Higher Ground: If Jesus on the cross can forgive, so can we

Celebrating the Resurrection. The Roman torture and execution of an obscure Jewish carpenter in first-century Palestine may not seem like a cause for celebration, columnist Michael McKenna writes, until you consider what happened afterwards: the resurrection of that dead carpenter, known as Jesus, or Yeshua bar Yusef.

Mr. McKenna suggests there are only two choices in considering the Easter story: Either Jesus “was God, in which case his torture, execution and resurrection are central to the lives of everyone on the planet, or he was an itinerant Jewish preacher who was probably a madman whose life and death meant nothing.”

Given that Jesus’ teachings have survived and flourished over the past 2,000 years, he writes, believing the latter option is more difficult.

Time is fleeting. In another column related to Holy Week, Mr. McKenna writes about the importance of caring for our friends and families while they are still in our lives.

“Fretting about the amount of time we have with those we love is pointless. Worrying about how and when they will leave is pointless. The best thing we can do is to love whoever God has put in our path for as long as they remain with us. Treat those you love and those in your care as well as you can every day, and always be armed with the knowledge that the time with all of them is fleeting,” he writes.

If Jesus on the cross can forgive, so can we. Forgiving one’s enemies even in the midst of the worst circumstances — something Jesus demonstrated on the cross — is a concept Americans, particularly the country’s sheltered youth, need to learn, writes Washington Times columnist Billy Hallowell.

“If Jesus, amid the most horrific moments imaginable while bearing the sin of mankind, can offer love and care for those mocking and annihilating him, perhaps we, too, can muster the ability to forgive, look past wrongs and even venture to love our enemies.”

Billy notes that others in Scripture also demonstrate the need for forgiveness, whether it’s Joseph in the book of Genesis or Stephen during his stoning recorded in the New Testament book of Acts.

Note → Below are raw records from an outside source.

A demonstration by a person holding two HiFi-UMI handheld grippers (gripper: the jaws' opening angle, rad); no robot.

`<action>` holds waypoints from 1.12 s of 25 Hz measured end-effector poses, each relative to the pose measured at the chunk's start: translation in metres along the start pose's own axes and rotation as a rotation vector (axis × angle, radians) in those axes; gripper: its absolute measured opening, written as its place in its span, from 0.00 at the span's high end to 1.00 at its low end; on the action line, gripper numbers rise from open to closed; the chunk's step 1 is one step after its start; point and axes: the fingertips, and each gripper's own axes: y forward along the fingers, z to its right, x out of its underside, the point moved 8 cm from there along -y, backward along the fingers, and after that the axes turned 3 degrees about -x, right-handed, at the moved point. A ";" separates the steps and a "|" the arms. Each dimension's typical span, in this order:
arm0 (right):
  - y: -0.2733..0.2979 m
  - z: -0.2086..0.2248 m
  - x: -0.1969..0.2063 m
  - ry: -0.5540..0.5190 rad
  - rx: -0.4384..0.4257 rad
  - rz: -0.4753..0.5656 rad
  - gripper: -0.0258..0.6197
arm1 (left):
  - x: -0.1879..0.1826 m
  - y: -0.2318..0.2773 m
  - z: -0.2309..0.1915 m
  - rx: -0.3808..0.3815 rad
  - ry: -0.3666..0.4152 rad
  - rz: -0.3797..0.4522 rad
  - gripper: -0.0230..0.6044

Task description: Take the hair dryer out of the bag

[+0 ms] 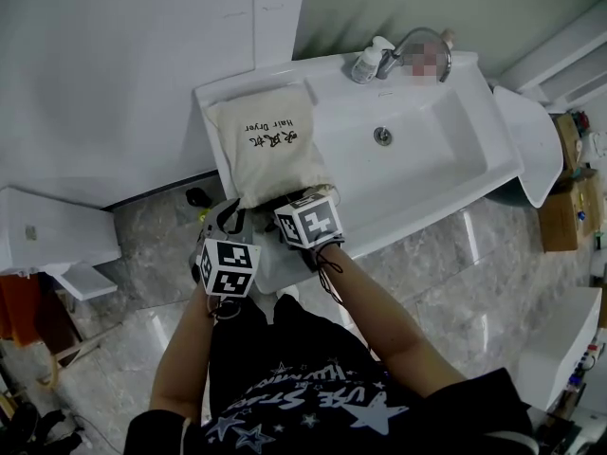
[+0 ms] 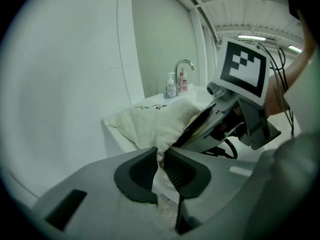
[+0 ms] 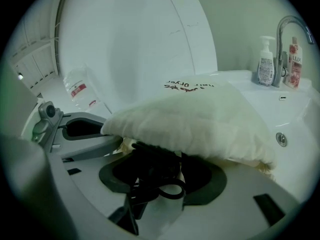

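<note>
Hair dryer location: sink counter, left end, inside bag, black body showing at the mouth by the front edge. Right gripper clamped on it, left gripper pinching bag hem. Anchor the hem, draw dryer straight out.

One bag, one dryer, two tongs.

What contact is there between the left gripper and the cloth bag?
Touching. The left gripper view shows the left gripper pinching an edge of the cloth bag between its pads.
</note>
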 end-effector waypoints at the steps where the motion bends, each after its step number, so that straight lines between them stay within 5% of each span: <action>1: -0.001 0.001 0.000 -0.003 -0.005 0.002 0.57 | 0.000 0.001 0.000 0.001 -0.002 -0.006 0.88; 28: -0.083 -0.002 0.062 -0.182 -0.184 -0.182 0.58 | -0.001 0.001 0.005 -0.074 -0.022 -0.039 0.89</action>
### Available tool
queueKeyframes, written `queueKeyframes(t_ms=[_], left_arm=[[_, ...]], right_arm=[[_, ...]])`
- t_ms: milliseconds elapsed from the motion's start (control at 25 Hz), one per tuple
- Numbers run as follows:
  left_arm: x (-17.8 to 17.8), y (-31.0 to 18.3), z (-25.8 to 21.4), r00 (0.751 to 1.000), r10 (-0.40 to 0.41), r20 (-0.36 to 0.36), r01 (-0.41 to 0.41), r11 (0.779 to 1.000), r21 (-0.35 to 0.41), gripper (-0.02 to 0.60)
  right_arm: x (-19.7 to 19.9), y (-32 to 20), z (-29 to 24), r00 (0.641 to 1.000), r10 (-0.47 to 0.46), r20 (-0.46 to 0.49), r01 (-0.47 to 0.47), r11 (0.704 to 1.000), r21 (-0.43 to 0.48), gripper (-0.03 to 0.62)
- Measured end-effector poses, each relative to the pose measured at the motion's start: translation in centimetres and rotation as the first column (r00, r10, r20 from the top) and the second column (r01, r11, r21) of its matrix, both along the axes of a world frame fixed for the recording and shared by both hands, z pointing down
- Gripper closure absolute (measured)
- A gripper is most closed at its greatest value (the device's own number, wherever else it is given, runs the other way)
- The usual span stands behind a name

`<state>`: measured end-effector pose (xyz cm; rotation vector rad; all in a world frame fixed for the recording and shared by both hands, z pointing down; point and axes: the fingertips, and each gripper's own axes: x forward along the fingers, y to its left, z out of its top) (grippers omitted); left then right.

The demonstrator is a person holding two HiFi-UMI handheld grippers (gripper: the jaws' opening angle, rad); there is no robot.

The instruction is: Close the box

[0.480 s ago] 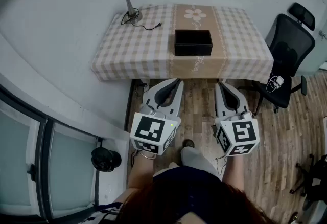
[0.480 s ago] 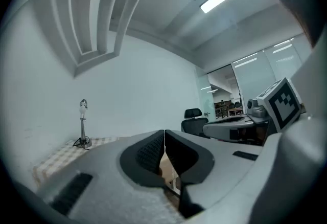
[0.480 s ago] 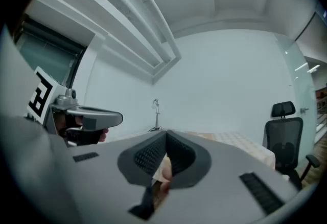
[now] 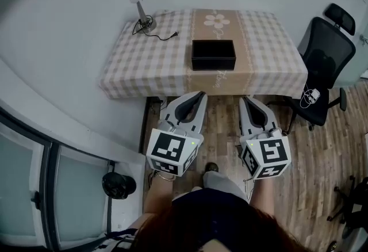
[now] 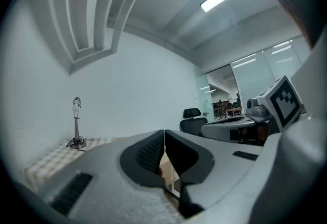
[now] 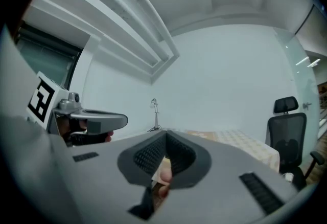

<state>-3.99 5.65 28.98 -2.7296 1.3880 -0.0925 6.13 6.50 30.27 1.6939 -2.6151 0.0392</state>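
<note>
A black rectangular box (image 4: 214,54) sits on the checked tablecloth of the table (image 4: 144,67), near its front edge on the tan runner; its top looks open. My left gripper (image 4: 199,95) and right gripper (image 4: 243,99) are held side by side over the wooden floor, short of the table's front edge and apart from the box. Both have their jaws shut with nothing between them. In the left gripper view the left gripper (image 5: 164,132) points over the table edge; in the right gripper view the right gripper (image 6: 165,135) does the same. The box is hidden in both gripper views.
A small desk lamp (image 4: 140,6) with a cable stands at the table's back left corner. A black office chair (image 4: 325,55) stands to the right of the table. A grey wall runs along the left, with a glass partition (image 4: 34,199) and a black round object (image 4: 118,184) low on the left.
The view has shifted a little: the table and box sit slightly lower in the picture, and both grippers are a little closer to the table's front edge. Both stay shut.
</note>
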Motion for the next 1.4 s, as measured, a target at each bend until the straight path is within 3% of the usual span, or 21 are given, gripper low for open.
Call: queueKeyframes(t_ms=[840, 1400], left_arm=[[1.6, -9.5, 1.7, 1.0, 0.001, 0.024, 0.0, 0.999, -0.039, 0.554], [1.3, -12.1, 2.3, 0.999, -0.033, 0.036, 0.035, 0.998, -0.057, 0.554]], right_arm=[[1.0, -9.2, 1.1, 0.999, -0.033, 0.018, 0.034, 0.999, -0.023, 0.577], [1.0, -12.4, 1.2, 0.997, -0.073, 0.03, 0.073, 0.997, -0.027, 0.577]])
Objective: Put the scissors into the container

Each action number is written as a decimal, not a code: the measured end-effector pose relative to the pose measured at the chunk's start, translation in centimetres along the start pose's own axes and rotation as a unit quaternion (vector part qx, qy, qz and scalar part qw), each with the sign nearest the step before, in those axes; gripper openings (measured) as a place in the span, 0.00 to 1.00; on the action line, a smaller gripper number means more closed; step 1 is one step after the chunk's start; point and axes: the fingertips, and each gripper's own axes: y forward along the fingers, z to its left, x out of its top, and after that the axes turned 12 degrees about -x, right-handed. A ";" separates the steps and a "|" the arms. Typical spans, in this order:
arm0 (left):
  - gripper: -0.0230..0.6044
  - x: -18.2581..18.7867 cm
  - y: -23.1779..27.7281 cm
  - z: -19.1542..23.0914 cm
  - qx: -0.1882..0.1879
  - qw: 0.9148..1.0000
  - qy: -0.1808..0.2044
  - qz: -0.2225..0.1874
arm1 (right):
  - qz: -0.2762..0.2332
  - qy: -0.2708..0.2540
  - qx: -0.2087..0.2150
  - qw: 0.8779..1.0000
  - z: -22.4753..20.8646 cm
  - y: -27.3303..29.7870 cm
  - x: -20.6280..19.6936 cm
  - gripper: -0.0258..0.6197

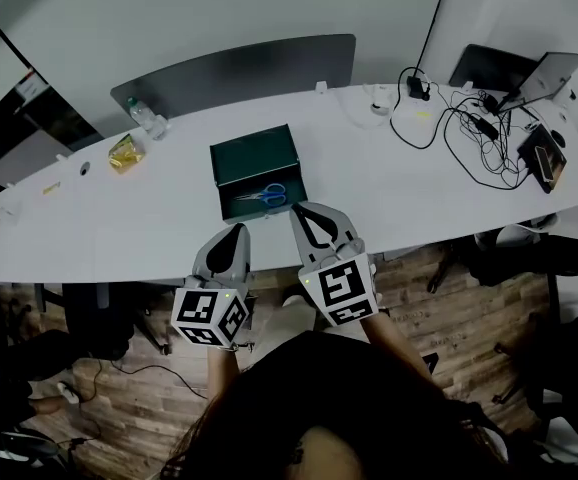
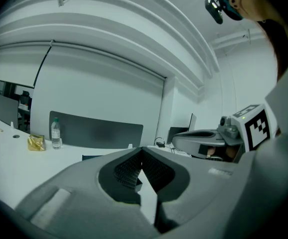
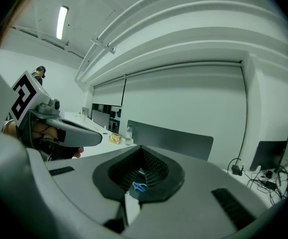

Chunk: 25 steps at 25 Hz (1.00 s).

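Observation:
Blue-handled scissors (image 1: pixel 266 196) lie inside the dark green container (image 1: pixel 254 155), whose lid stands upright at the back. The container sits on the white table (image 1: pixel 419 183), near its front edge. My left gripper (image 1: pixel 239 230) is shut and empty, just in front of the container's left corner at the table's edge. The right gripper (image 1: pixel 304 211) is shut too, with nothing in it, and its tip is close to the container's right front corner. In the right gripper view the scissors (image 3: pixel 140 186) show through the gap below the closed jaws. In the left gripper view my left gripper (image 2: pixel 142 151) has its jaws met at the tip.
A water bottle (image 1: pixel 141 114) and a gold packet (image 1: pixel 125 153) stand at the far left of the table. A laptop (image 1: pixel 544 76) and tangled cables (image 1: pixel 469 128) fill the right end. A dark partition panel (image 1: pixel 239 73) runs behind the table.

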 end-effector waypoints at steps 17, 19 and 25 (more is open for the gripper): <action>0.05 -1.7 -3.4 -4.4 0.011 1.000 0.003 0.001 | -0.005 0.000 0.016 1.000 1.1 -5.0 -1.3 0.05; 0.05 -1.8 -3.8 -4.9 0.011 1.000 0.004 0.000 | -0.006 0.001 0.016 1.000 1.2 -5.7 -1.4 0.05; 0.05 -2.3 -4.9 -6.4 0.011 1.000 0.007 -0.001 | -0.011 0.000 0.011 1.000 1.3 -7.5 -1.7 0.05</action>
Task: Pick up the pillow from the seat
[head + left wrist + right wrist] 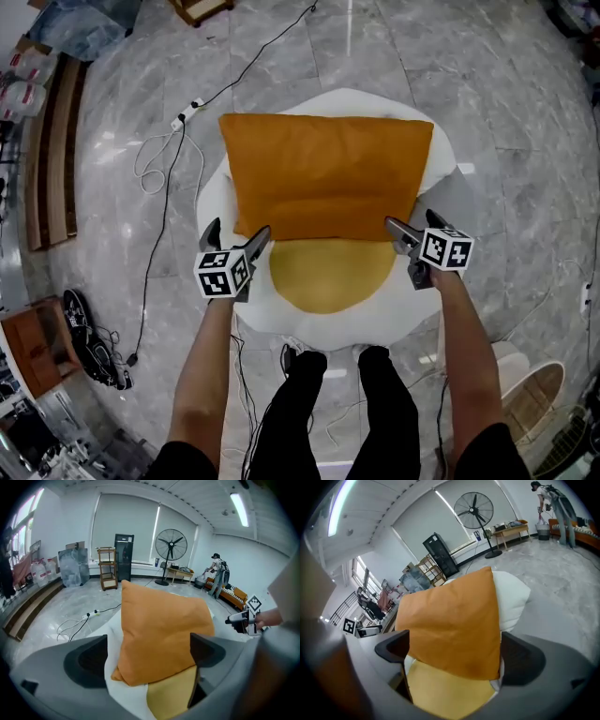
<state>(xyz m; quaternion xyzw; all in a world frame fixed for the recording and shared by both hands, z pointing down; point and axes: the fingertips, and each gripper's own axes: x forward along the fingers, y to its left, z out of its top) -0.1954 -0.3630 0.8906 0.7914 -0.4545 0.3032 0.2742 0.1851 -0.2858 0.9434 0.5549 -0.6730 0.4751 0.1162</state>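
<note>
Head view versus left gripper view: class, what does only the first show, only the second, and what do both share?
Only the head view: the person's legs and the marker cube on the left gripper. Only the left gripper view: a fan, a black cabinet, a distant person. Both: the pillow on the seat, the right gripper, a floor cable.

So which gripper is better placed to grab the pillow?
Left, narrowly: the left gripper is open astride a near corner of the pillow. The right gripper is open at the other, so both could close together.
</note>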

Take Easter seriously. Easter and our freedom as Americans are linked, Judge Andrew Napolitano argues in his column

He writes that while freedom can be taken by government fiat, it is essential if “we are to unite with the truth.”

“Taking Easter seriously recognizes that Jesus had the freedom to reject his horrific death, but he exercised his free will to accept it so that we might know the truth.”

The message of Easter is that there is hope for those who have died, Judge Napolitano writes. And, “if there’s hope for the dead, then there’s hope for the living.”

The madness of a crowd. The world’s current lemming-like rush to follow offbeat and even bizarre theories — abortion is health care, men can menstruate and gender is just a construct — is one example of today’s “madness of crowds,” writes commentator Donald Sweeting, president of Colorado Christian University.

But, he adds, one of the greatest examples of crowd madness was exhibited some 2,000 years ago when the mob assembled in the court of Pontius Pilate shouted “Crucify him! Crucify him!” when asked what should befall Jesus of Nazareth, whom Pilate himself found innocent. Egged on by self-serving leaders, the crowd asked Pilate to release an insurrectionist instead.

“On that Good Friday, it was not Jesus who was on the wrong side of history. The crowd was,” Mr. Sweeting writes.